§ **REQUIREMENT**
Go through the records below and count every line containing "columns". Reply with the count alone.

§ **DATASET EXCERPTS**
■ ■ ■ ■ ■ ■ ■

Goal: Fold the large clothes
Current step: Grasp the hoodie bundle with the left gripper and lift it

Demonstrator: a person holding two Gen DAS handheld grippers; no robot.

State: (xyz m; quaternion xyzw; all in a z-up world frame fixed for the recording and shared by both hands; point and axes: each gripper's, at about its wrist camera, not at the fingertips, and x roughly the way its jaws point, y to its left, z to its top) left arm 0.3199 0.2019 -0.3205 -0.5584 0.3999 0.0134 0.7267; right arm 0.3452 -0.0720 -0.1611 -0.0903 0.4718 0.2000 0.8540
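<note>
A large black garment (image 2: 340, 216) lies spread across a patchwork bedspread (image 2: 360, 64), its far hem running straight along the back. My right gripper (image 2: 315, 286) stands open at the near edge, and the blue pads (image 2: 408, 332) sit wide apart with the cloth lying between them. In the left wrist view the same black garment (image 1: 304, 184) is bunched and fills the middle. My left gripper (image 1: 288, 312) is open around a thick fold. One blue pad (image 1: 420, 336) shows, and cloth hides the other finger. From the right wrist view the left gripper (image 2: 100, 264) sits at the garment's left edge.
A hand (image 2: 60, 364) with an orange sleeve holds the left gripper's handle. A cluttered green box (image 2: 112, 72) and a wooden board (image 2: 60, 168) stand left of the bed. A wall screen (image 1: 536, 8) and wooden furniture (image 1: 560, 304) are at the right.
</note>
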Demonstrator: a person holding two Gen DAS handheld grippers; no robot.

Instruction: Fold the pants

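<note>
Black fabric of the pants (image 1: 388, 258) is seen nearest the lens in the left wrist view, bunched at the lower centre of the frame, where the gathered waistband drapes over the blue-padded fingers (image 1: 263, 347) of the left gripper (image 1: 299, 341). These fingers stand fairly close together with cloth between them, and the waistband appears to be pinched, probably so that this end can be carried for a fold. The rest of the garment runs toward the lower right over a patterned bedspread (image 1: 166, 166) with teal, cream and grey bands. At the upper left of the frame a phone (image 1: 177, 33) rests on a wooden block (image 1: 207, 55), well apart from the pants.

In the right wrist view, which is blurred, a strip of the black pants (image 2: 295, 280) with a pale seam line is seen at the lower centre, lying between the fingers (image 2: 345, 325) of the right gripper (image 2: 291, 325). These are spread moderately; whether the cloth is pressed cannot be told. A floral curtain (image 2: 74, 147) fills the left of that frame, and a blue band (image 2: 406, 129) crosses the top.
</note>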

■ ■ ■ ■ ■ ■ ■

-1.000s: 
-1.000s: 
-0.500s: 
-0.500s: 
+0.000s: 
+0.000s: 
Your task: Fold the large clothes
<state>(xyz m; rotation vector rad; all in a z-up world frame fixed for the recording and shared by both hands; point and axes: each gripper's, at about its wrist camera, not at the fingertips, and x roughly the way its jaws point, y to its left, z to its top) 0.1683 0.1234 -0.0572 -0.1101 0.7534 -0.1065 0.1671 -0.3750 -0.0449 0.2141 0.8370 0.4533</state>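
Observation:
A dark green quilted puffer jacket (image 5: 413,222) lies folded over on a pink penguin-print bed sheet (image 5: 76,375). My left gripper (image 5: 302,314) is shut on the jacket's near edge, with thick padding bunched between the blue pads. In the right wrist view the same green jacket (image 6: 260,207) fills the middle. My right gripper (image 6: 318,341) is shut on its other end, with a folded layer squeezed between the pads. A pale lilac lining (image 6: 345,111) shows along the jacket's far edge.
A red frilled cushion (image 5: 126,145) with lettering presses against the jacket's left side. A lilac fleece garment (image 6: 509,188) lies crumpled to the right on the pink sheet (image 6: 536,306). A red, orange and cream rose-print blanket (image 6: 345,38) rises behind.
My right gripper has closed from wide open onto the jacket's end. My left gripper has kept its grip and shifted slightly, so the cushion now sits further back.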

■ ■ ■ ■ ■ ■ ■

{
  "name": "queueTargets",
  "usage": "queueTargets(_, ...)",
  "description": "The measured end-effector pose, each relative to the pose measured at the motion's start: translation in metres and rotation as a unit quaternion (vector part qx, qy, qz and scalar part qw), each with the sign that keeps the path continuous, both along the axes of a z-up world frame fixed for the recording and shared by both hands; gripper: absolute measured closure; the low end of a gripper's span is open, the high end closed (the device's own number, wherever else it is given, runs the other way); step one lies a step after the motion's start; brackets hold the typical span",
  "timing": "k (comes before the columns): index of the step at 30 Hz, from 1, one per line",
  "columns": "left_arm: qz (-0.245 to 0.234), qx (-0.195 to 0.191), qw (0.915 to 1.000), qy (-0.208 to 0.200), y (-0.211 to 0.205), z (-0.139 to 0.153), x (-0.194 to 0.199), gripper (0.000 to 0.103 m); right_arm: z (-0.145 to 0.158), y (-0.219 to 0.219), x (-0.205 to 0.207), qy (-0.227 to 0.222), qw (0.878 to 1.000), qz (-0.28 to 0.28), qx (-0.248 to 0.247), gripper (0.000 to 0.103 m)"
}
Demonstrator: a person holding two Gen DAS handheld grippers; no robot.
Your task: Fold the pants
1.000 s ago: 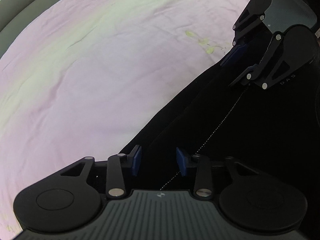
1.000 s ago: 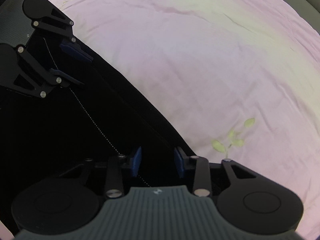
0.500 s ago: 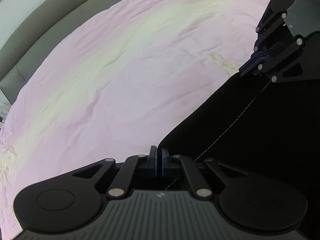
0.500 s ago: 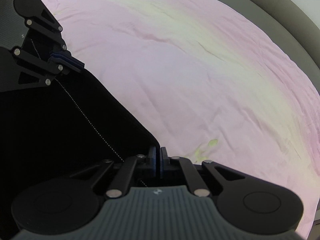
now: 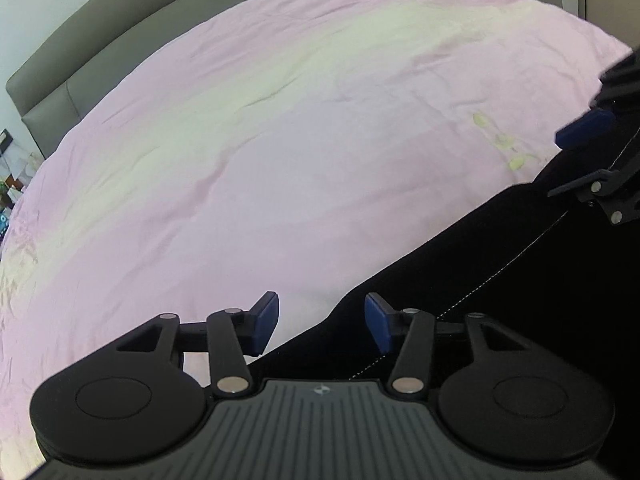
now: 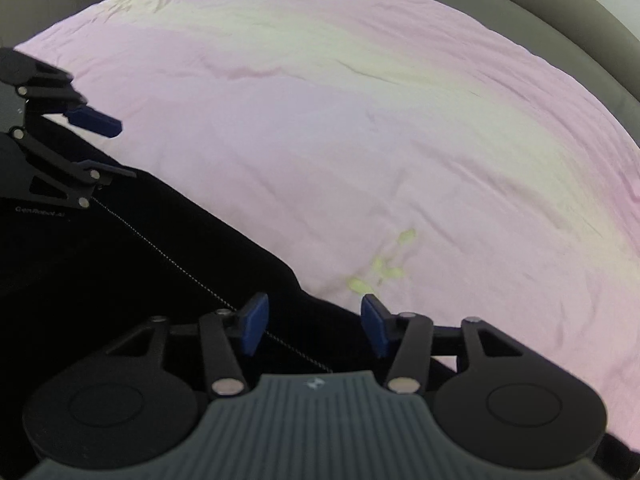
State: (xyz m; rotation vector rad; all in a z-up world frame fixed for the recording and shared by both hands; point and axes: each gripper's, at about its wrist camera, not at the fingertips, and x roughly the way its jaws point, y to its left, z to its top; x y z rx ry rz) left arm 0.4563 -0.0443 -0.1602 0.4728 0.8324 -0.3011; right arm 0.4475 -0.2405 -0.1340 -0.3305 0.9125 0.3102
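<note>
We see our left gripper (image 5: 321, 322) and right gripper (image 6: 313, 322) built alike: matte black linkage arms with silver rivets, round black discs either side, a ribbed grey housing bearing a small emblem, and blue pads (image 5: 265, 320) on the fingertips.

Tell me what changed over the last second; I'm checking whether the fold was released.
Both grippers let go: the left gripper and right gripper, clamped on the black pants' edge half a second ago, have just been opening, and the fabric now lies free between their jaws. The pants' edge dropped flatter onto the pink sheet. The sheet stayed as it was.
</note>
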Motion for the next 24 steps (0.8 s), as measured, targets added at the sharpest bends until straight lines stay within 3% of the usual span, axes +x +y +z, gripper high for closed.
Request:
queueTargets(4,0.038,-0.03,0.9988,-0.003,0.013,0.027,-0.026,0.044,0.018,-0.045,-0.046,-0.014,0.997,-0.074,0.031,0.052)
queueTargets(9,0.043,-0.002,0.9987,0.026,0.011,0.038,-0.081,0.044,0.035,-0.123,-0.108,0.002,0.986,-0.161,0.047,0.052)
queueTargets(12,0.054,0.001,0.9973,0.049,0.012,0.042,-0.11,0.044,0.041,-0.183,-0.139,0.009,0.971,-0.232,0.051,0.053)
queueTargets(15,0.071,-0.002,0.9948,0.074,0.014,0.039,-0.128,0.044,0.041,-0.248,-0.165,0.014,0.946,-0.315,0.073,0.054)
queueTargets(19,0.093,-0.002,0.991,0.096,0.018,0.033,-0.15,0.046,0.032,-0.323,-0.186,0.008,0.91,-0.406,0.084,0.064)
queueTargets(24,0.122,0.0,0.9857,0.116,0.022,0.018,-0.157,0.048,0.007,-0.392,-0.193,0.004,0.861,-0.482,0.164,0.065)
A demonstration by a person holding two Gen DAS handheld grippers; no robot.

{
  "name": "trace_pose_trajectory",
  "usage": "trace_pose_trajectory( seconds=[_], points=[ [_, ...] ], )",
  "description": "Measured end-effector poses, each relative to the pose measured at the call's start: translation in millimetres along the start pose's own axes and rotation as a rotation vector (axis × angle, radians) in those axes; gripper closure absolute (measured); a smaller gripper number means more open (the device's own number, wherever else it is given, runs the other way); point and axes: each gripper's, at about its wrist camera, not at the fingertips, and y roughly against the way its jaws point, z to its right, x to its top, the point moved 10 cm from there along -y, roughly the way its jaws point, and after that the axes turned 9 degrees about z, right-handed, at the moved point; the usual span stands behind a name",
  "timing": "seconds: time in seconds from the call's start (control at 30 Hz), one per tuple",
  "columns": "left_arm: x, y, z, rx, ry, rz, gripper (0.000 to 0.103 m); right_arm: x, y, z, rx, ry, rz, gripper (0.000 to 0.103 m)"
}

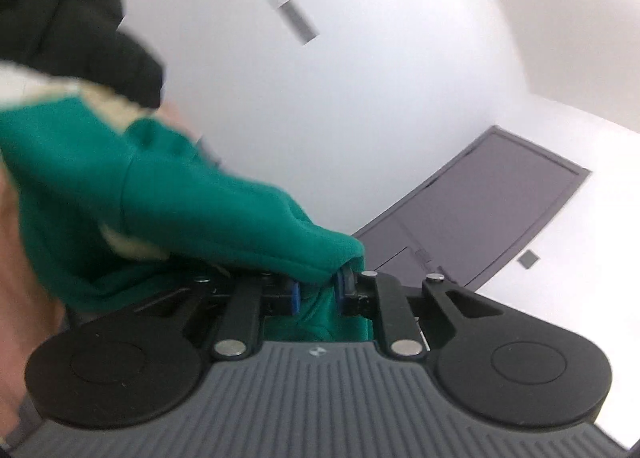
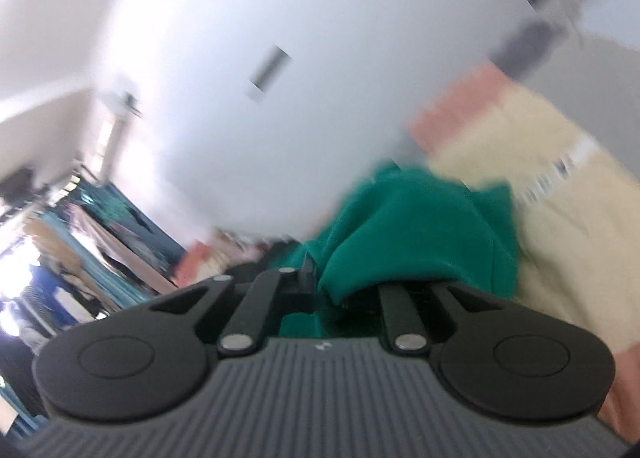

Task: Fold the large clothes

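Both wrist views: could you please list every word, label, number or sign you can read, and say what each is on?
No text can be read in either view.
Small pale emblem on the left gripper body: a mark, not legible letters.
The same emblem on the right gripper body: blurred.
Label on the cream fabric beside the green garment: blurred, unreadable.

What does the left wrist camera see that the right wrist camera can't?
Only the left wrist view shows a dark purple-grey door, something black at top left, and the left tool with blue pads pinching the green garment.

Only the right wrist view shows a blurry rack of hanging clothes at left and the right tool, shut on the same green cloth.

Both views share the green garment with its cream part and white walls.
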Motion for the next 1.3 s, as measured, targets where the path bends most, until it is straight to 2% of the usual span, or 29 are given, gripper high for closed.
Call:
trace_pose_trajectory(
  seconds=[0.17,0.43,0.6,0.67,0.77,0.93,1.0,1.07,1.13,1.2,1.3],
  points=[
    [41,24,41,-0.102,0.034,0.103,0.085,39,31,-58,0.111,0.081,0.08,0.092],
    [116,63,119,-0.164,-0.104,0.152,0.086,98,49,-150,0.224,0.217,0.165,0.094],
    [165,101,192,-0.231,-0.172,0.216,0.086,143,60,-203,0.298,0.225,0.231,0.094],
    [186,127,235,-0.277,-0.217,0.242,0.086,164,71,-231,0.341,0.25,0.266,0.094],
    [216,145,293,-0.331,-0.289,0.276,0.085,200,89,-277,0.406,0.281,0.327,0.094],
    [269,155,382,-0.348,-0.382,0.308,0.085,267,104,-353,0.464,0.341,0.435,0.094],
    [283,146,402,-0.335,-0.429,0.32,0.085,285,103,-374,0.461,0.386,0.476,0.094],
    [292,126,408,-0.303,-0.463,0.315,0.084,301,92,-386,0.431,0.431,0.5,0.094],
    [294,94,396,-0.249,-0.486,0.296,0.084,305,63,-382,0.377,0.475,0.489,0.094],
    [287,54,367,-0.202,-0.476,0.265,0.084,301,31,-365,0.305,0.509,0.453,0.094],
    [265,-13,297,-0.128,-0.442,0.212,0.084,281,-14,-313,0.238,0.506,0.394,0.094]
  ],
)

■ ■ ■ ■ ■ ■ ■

§ **EXERCISE OUTPUT**
3